Advertisement
Advertisement

The Gate

The Gate

by Francois Bizot (translated by Euan Cameron)

Harvill Press $154

In 1965, when the young French ethnologist Francois Bizot arrived in Cambodia, it was a land 'rich and beautiful; partitioned with paddy fields, dotted with temples, this was a country that had chosen peace and simplicity'.

The Gate is Bizot's account of the end of that idyll. In 1971, he was living with his wife and three-year-old daughter in the northern Angkor region, studying Buddhism and attempting unsuccessfully to ignore the rising tide of war spilling into Cambodia from neighbouring Vietnam. On what was supposed to be a routine visit to a local monastery, Bizot and two Cambodian colleagues were ambushed by Khmer Rouge soldiers.

With their arms tied at the elbows behind their backs, they were frog-marched deep into Khmer Rouge-held territory by gun-toting adolescents. Accused of being a CIA spy, Bizot was detained and interrogated for three months in a torture and holding camp run by a man named Douch, who was to gain infamy as one of the Khmer Rouge's most ruthless and prolific executioners, responsible for thousands of deaths.

Bizot was the only one of 30 Westerners taken prisoner by the Khmer Rouge during the war to survive, thanks largely to the peculiar personal relationship he was able to establish with Douch.
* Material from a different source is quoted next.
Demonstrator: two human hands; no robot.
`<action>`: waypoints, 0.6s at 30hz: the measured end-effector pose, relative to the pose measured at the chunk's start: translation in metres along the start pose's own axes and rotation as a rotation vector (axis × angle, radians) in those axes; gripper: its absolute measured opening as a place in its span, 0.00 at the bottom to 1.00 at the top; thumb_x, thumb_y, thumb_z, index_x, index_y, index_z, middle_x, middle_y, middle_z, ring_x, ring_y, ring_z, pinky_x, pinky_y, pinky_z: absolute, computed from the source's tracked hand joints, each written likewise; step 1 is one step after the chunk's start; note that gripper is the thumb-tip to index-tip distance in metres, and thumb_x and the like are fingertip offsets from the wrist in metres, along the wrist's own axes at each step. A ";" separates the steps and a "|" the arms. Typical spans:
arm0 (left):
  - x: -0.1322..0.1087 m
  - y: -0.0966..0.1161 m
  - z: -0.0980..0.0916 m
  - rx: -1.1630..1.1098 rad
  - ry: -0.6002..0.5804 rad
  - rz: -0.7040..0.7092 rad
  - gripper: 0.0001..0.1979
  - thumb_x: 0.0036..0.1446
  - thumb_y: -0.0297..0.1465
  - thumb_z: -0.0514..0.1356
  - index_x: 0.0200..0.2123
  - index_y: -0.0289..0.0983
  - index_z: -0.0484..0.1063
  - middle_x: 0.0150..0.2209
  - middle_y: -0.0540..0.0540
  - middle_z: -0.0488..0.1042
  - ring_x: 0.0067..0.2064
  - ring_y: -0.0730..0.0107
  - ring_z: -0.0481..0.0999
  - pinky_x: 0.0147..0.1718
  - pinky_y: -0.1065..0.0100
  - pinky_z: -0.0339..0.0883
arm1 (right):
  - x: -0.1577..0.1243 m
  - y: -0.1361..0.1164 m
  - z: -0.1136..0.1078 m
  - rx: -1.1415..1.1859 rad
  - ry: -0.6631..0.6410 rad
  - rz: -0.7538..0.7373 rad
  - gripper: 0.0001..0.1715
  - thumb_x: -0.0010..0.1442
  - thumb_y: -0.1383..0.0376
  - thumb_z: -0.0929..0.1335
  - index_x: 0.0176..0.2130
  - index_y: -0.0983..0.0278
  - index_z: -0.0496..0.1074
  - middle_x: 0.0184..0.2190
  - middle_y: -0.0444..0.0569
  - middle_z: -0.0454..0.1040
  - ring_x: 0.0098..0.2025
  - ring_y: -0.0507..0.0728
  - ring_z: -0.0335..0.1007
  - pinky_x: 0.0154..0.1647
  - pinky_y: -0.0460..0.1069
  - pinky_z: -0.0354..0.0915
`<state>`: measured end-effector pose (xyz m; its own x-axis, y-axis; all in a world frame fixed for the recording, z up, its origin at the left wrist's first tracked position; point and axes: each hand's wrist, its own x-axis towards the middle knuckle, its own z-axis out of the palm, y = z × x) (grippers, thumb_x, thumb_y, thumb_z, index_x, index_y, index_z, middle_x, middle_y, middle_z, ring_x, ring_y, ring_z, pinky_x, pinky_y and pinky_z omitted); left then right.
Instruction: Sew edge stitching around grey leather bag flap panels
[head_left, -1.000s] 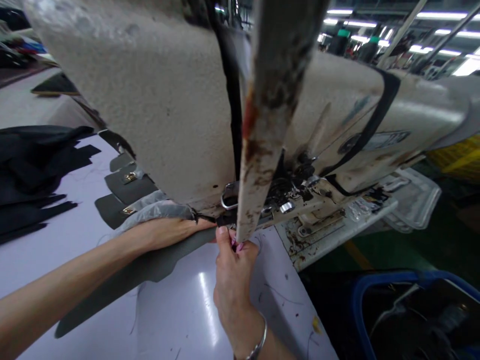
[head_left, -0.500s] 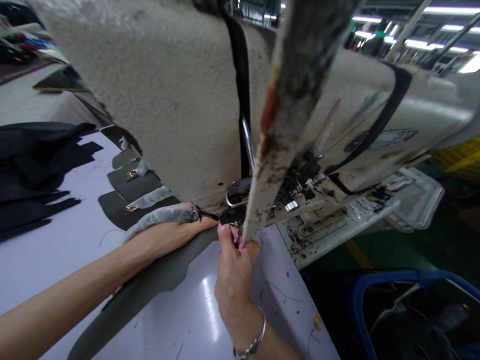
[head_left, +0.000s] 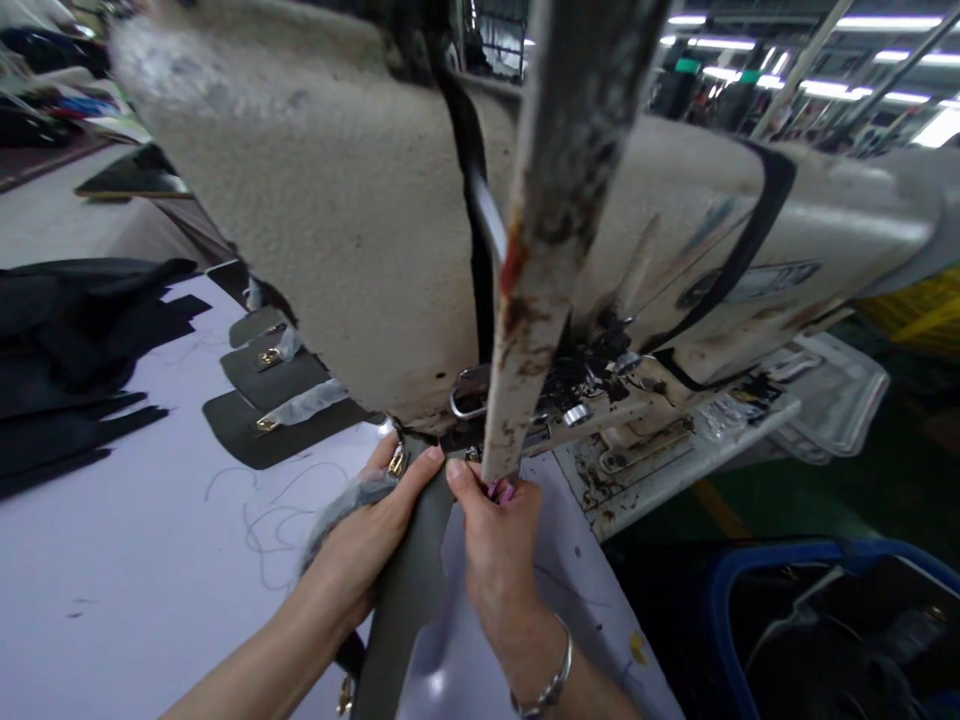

In a recent interview, senior Khmer Rouge leader Khieu Samphan praised Bizot's portrayal of the Khmer Rouge, and of Douch in particular, for its accuracy.

From here the story jumps to 1975, and the fall of Phnom Penh. As depicted in the film The Killing Fields, Bizot and thousands of others took precarious refuge behind the walls of the French embassy as the Khmer Rouge swept into the city. Bizot, a fluent Khmer speaker, acted as intermediary between the occupants of the embassy and the unpredictable Khmer Rouge leaders.

The Gate ends with an epilogue written in 2000. Bizot returns to Cambodia and establishes contact with Douch, now a prisoner himself and facing charges of genocide. With the help of a map hand-drawn by his former captor, he visits the site where he was held and where, Douch confirms, the two Cambodians arrested with him were clubbed to death. His guide tells him, with a laugh, that he is the only prisoner to have made such a pilgrimage, simply because he is the only one to have left the camp alive.

Understandably, Bizot confesses he has written this book 'in a bitterness that knows no limit. A sense of hopelessness runs through it.' His anger is directed in equal measure at the arrogant, cynical American invaders of Southeast Asia, the psychotic Khmer Rouge murderers claiming to act in the name of the peasants they slaughtered, and the naive European socialists who feted the Communist guerillas as brothers in arms against capitalism, refusing to acknowledge early reports of atrocities.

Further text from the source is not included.